How do I generate a Table of Contents

I have some technical documentation to write and I decided to try out scrivener before I get started. It looks nice. However I am absolutely stumped when it comes to creating a table of contents.

I’ve organized a set of folder and placeholder documents in the Binder, and now I’d like to make it so one of the Text Documents has a table of contents in it. If you’ve ever used Microsoft Word, you know adding a table of contents is pretty easy.

Any advice?

I’m guessing that there may be no way to do this in the product but that there may be a way to do this using an external tool that would look at the .scriv contents.

A table of content normally contains page numbers to tell you where you can find the chapters or whatever in the text.

Scrivener does not work with a pages concept. Sure, when you print you get pages but Scrivener does not know on which of the printed pages which chapter does appear. This is due only to the general paper settings of the printer.

A table of content only makes sense in a layout program or a word processor that shows you exactly how the output will look like. The kind of program you – or your editor, publisher, whatever – export the text into after you have written it in Scrivener.

Nonetheless, there is a way of getting a TOC-like something (without page numbers) in Scrivener: Go to compile draft and choose only the file and folder titles for export. Export and re-import the file.

Though not automated, you can always “build your own” as you work. Create a TOC document at the top of your draft, and drag titles into it as you create them. This has the side-effect of linking to the documents too, which makes it useful in Scrivener. That is the closest thing to an actual useful TOC you can get, since page numbers are moot in a drafting program. Having a document full of titles can be generated using Suavito’s advice, but it will not be functional, it will just be a list of names. At that point, you might as well just use the Binder as your TOC—which is kind of what it is there for. :slight_smile:

Creating a real TOC for the finished publish version should be done in a word processor, where things like page numbers have actual meaning.

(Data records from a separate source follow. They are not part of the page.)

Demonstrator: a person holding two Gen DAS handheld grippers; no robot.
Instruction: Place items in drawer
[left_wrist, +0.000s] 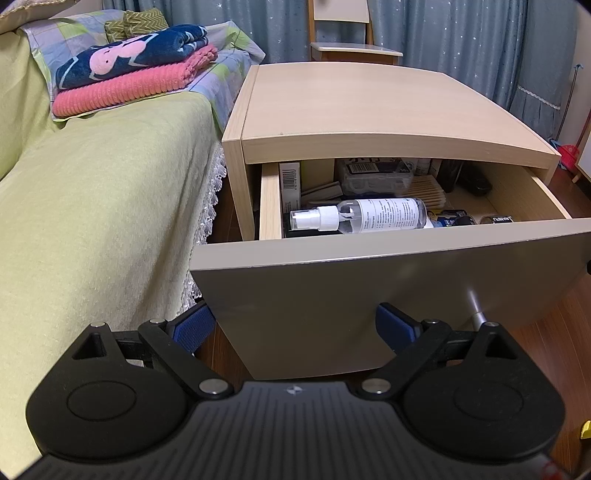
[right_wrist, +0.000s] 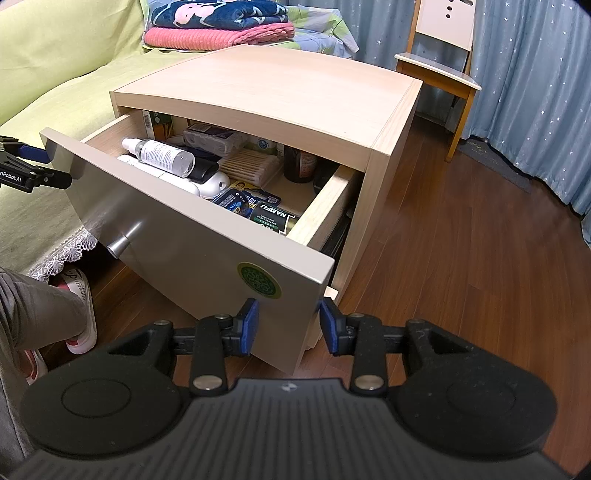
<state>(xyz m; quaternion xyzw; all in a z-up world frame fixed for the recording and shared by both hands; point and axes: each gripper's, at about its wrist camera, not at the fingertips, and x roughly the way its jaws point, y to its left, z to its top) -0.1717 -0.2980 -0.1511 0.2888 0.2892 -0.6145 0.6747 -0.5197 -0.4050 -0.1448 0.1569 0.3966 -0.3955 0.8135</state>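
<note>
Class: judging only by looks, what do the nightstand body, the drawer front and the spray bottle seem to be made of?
Nightstand body: probably laminated board, matt, with a pale printed-looking wood grain and visible edge banding.
Drawer front: seemingly glossy grey-beige laminate or lacquer; it mirrors its metal-looking knob.
Spray bottle: likely clear plastic, see-through, with a white opaque pump and a paper-like label.

Your left gripper (left_wrist: 295, 325) sits wide open at the drawer (left_wrist: 369, 295) front; spray bottle (left_wrist: 362, 215) lies inside (on its side).
</note>
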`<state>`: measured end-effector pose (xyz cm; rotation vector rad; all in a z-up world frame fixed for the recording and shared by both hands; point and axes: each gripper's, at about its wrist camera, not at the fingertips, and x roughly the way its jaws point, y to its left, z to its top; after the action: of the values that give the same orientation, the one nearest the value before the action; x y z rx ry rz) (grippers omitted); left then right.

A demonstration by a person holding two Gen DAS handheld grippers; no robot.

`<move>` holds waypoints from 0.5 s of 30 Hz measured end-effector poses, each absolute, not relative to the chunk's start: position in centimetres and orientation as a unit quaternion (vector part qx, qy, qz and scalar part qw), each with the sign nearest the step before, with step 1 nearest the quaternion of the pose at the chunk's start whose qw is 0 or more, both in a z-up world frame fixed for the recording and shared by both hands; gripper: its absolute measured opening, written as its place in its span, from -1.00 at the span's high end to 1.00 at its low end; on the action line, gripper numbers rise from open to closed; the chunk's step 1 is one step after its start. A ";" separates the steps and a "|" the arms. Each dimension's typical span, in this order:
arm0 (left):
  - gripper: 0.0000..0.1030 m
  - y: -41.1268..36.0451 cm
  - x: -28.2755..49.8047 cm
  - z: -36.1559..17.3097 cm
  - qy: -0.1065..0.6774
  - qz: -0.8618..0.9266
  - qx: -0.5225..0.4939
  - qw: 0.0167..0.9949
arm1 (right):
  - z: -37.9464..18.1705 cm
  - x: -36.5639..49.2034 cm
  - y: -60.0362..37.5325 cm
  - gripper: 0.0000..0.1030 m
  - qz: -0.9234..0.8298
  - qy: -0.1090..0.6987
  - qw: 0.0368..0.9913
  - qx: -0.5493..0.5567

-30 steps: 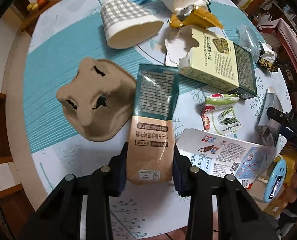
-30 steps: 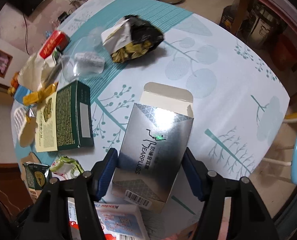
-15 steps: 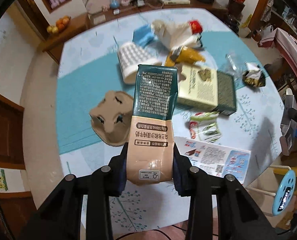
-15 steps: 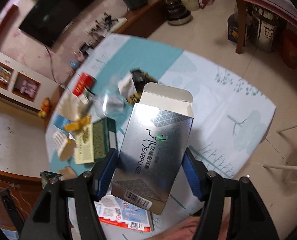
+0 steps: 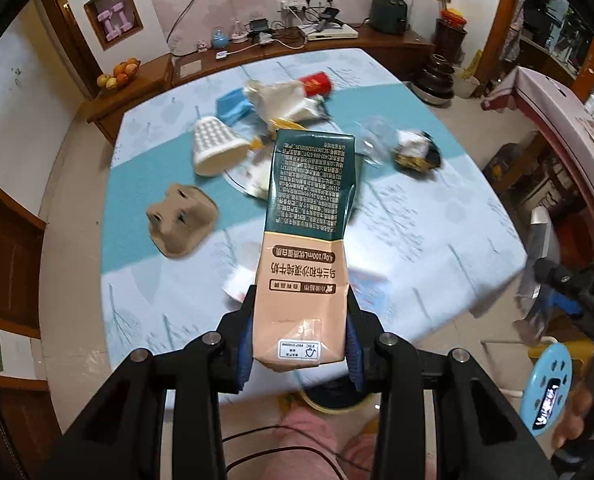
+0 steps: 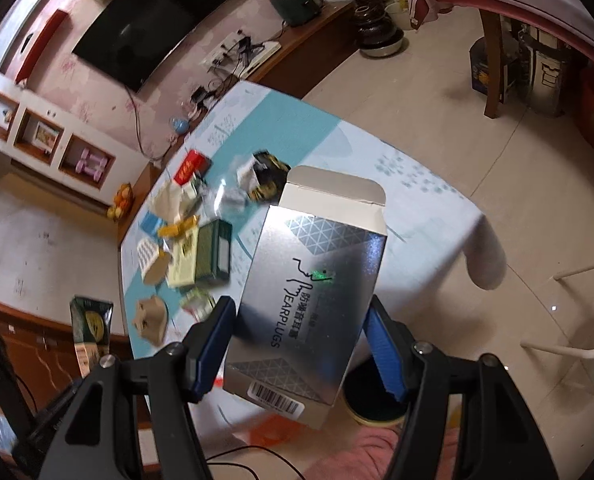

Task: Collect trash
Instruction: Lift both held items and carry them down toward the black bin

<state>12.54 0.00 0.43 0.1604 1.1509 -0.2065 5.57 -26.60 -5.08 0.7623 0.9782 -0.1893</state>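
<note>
My left gripper (image 5: 299, 344) is shut on a green and tan milk carton (image 5: 309, 240), held high above the table's near edge. My right gripper (image 6: 301, 340) is shut on a silver earplug box (image 6: 313, 300) with its top flap open, also held well above the table. Both are over a round bin (image 6: 373, 404) on the floor, seen below the box and below the carton (image 5: 329, 400). The left-hand carton also shows at the left of the right wrist view (image 6: 91, 328).
The table (image 5: 417, 232) with a blue and white cloth still holds a brown pulp tray (image 5: 183, 224), a checked paper cup (image 5: 215, 146), a green box (image 6: 213, 254), a black snack bag (image 5: 417, 152), a red pack (image 5: 315, 84) and crumpled wrappers. A blue stool (image 5: 549, 384) stands at right.
Both grippers have lifted their items off the table and pulled back toward the near edge, so the table looks smaller and farther. Both grips have held.
</note>
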 end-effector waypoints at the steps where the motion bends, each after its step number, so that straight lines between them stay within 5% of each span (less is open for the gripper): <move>1: 0.31 -0.7 11.5 0.3 0.544 -0.098 0.074 0.830 | -5.3 4.9 -26.8 -0.26 -0.085 0.463 0.809 0.353; 15: 0.31 -6.8 0.6 -8.9 0.615 -0.119 0.079 0.776 | -14.5 -2.4 -27.2 -0.26 -0.046 0.576 0.759 0.300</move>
<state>0.63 -6.77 -8.85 0.1707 1.3307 -0.2575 -2.44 -27.23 -14.51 0.6534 1.2548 -0.0998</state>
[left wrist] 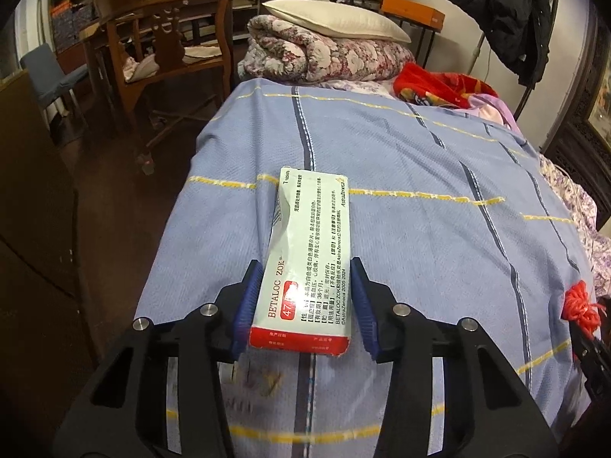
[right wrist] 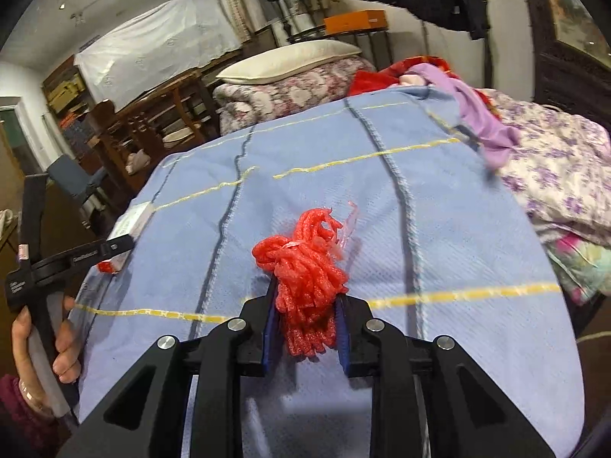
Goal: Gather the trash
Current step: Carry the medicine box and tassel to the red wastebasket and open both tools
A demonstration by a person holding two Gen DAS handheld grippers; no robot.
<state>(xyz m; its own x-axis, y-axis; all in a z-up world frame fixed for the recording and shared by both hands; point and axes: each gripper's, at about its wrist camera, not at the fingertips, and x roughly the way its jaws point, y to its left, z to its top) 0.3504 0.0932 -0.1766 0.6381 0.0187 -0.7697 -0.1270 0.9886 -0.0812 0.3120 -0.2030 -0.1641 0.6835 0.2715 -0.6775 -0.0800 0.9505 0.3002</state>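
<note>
A flattened medicine box (left wrist: 305,263), lying on the blue bed cover (left wrist: 420,198), is clamped at its near end by the left gripper (left wrist: 305,297). A red foam net (right wrist: 307,271) is squeezed in the right gripper (right wrist: 305,328) above the same cover.

- The flattened white cardboard medicine box with a red end (left wrist: 305,263) reads "BETALOC ZOK" along its side.
- A red patch beside that name shows "47", partly cut off.
- "AstraZeneca" stands at the far corner, and "7 tablets" on the far edge.
- A small line reads "AstraZeneca 2005 2024"; Chinese print fills the rest.
</note>
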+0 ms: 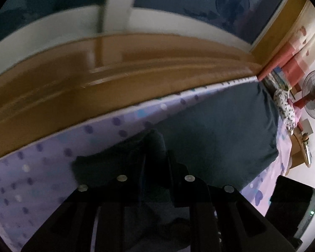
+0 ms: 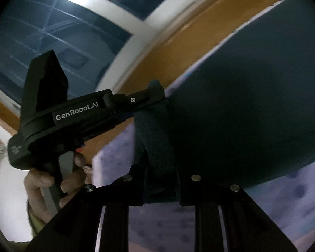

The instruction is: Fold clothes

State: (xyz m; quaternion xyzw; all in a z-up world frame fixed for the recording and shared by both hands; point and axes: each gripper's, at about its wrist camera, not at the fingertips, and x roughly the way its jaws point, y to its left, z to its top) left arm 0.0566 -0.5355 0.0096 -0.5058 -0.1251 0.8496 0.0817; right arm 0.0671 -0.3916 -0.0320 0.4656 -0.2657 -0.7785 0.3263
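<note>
Pinching dark garment (image 1: 220,130) edge with both | left hand-held gripper (image 1: 155,147) and right hand-held gripper (image 2: 159,157) clamped on cloth, side by side | garment spreads right of frame over bed sheet (image 1: 31,168)

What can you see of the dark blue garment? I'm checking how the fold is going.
The dark blue garment is a soft, matte, plain cloth spread over the dotted lilac bedsheet, reaching close to the wooden bed frame. One edge is lifted and bunched: the left claw pinches a fold of it, and the right claw grips a strip nearby. The frames are blurred, so seams and type of clothing cannot be told.
</note>
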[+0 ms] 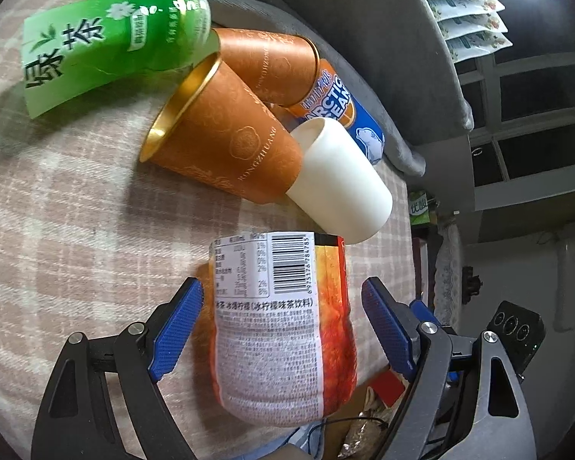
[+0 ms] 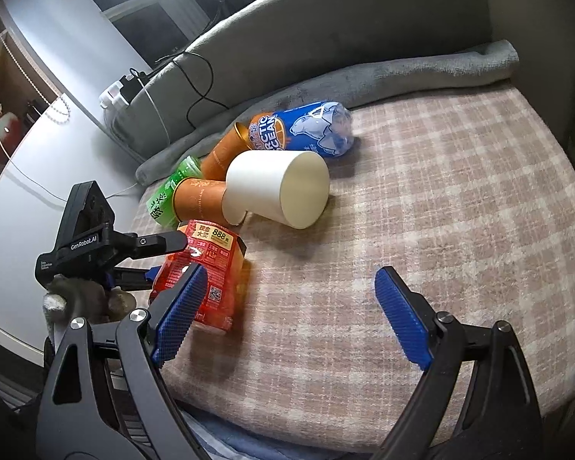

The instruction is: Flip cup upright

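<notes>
Several cups lie on their sides on a plaid blanket [image 1: 57, 211]. An orange-red cut-bottle cup [image 1: 283, 326] lies between the fingers of my open left gripper [image 1: 283, 326], whose blue pads do not touch it; it also shows in the right wrist view [image 2: 203, 268]. Beyond it lie a white cup [image 1: 341, 180] [image 2: 280, 188], two brown paper cups [image 1: 226, 142] [image 1: 272, 65], a green tea cup [image 1: 107, 46] and a blue Arctic Ocean cup [image 1: 349, 111] [image 2: 306, 130]. My right gripper [image 2: 291, 314] is open and empty over the blanket, near its front edge.
A rolled grey blanket [image 2: 402, 73] and the grey sofa back [image 2: 364, 11] run behind the cups. A charger and cables [image 2: 134, 84] sit at the far left. The left gripper body [image 2: 84, 237] reaches in from the left edge.
</notes>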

Scrivener keeps surprising me, I didn’t know that!

Yup! It’s easy to catch up, too. Just lock the TOC document in the editor (Cmd-Opt-L), then Option-click on the Draft folder arrow (closing it first if necessary). Select all of the titles and drag them into the TOC document at once. Instant link file… but again, that is what the Binder already kind of does. So while this is a cool trick for creating cross references, I don’t really see the point of making a TOC file in Scrivener itself.

Suavito, I agree that the printed form of a Table of Contents should generally have page numbers to help the reader but that is not necessary for online documents. In my case I don’t need them as I expect the final result will be a PDF document, an HTML document or a Wiki page. In all of those cases I would expect the table of contents to have hyperlinks to the appropriate sections. The issue is the automatic generation.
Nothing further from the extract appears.